Firefly groups perform a distributed synchronization of their flashing behavior and this is applied to synchronization in sensor networks . Reaction-diffusion describes the chemical dynamics novel of morphogens in the development of stripes or spots on animal furs. Based on the reaction-diffusion dynamics, the coding rate for camera sensor networks can be controlled .Since biological systems are often described as dynamic systems, they rely on a mathematical formulation given as differential equations. In dynamic systems, attractors describe the states to which the system evolves over time. In the past, we studied the concept of attractor selection, which is based on the dynamics found in gene expression  and has been previously also applied to tackle problems in communication networks [8, 9].
In this paper, we apply a similar biological mechanism called attractor perturbation (AP), which is derived from the fluctuation-response relationship observed in an experiment on the evolution of functional proteins in a cell . A previous application of AP to computer networks can be found in [11, 12].In this paper, we focus on bandwidth improvement and end-to-end delay minimization in ad hoc networks. In terms of bandwidth improvement, one of the most common approaches is to use multiple paths in the same or across different media (multihoming).

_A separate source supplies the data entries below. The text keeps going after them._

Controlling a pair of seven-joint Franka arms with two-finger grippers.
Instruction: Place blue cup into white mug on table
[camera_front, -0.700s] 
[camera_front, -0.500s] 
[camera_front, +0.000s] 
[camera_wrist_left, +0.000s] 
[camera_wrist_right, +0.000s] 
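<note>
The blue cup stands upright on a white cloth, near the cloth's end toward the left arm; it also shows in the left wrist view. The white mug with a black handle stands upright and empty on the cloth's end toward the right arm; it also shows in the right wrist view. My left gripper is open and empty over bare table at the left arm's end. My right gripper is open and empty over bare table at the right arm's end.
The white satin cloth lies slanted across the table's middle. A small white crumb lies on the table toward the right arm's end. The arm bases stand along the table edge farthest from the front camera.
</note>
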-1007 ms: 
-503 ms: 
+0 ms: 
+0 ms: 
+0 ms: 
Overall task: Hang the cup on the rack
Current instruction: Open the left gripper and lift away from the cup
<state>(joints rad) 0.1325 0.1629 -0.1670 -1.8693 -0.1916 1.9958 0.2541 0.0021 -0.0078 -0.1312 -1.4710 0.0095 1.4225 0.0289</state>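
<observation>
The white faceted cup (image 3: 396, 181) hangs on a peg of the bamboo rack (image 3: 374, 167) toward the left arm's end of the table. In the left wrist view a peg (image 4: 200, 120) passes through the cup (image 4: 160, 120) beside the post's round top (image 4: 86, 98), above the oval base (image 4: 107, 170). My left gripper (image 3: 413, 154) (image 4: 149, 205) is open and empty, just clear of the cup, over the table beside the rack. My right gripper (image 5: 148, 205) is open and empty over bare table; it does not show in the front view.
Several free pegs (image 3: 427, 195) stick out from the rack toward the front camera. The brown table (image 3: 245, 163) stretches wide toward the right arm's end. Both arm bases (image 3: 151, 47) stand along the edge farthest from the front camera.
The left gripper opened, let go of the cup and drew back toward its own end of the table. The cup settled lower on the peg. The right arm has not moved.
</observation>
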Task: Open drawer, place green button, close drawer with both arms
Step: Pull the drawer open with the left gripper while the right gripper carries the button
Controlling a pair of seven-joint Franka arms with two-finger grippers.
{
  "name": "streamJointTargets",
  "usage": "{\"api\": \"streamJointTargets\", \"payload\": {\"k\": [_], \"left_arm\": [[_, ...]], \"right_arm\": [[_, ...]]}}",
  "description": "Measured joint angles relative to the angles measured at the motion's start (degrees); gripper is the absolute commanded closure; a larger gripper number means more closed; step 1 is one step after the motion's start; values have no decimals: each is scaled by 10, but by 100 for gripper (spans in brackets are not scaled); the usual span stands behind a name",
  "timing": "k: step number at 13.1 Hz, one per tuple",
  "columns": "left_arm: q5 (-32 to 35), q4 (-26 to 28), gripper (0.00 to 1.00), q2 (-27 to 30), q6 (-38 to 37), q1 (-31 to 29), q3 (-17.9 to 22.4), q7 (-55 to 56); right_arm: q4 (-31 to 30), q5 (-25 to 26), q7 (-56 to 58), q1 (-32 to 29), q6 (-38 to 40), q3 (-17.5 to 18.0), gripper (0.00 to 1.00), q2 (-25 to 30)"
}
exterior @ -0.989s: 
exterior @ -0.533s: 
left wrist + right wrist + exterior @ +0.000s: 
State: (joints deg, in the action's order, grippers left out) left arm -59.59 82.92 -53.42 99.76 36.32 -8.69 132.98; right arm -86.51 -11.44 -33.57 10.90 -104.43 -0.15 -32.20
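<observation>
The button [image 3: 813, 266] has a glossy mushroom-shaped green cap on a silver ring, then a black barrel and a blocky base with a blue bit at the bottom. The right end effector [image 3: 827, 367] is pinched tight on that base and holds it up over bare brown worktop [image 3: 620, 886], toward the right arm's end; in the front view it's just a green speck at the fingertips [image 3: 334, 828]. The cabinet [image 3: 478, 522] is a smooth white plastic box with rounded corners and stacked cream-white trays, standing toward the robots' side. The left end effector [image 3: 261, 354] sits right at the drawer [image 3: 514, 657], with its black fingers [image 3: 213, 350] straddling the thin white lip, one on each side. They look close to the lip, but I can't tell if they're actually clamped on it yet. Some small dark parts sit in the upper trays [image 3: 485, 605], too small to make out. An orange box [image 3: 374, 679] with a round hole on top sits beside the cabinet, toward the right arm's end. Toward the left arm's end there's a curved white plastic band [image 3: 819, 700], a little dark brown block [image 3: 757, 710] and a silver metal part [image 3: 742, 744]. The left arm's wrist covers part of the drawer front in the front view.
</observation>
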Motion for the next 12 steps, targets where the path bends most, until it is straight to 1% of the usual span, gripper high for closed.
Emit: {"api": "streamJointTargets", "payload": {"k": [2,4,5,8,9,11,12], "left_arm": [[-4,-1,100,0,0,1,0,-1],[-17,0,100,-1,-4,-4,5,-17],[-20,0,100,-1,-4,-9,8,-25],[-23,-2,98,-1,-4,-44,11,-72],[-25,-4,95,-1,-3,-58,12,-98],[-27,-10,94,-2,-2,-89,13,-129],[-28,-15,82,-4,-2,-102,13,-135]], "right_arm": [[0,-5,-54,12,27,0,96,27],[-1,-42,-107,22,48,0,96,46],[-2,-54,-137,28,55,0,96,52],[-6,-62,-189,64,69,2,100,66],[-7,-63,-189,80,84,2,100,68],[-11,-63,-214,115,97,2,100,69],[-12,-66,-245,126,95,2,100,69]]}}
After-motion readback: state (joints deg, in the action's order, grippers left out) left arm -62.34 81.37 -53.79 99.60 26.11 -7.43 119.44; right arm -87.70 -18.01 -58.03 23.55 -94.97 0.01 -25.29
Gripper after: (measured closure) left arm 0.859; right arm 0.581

To enable the ability to utilize multiple paths concurrently, there is some existing work in both wired, for example, opportunistic multipath scheduling (OMS) , and wireless networks, for example, concurrent multipath transfer (CMT) [14, 15] and adaptive load balancing algorithm (ALBAM) .
However, most existing control methods require a full knowledge of the current network status, for example, queue length on each node, which is difficult to obtain or requires frequent probing causing bandwidth degradation. Therefore, we apply AP to concurrent multipath traffic distribution to improve the available bandwidth while utilizing the AP relationship to predict the outcome of the traffic adjustment and also minimize the end-to-end delay at the same time.The contributions of this paper are as follows. First is the end-to-end characteristics of the AP-based proposal, which allows easy deployment in existing networks without the need of modifying all intermediate nodes. Second is the usage of statistical information, which consumes less bandwidth to obtain Anacetrapib than using probing results. Third is the ability to provide a simplified view of the network as a black box with only the end-to-end observed variables while maintaining the ability to influence the network performance.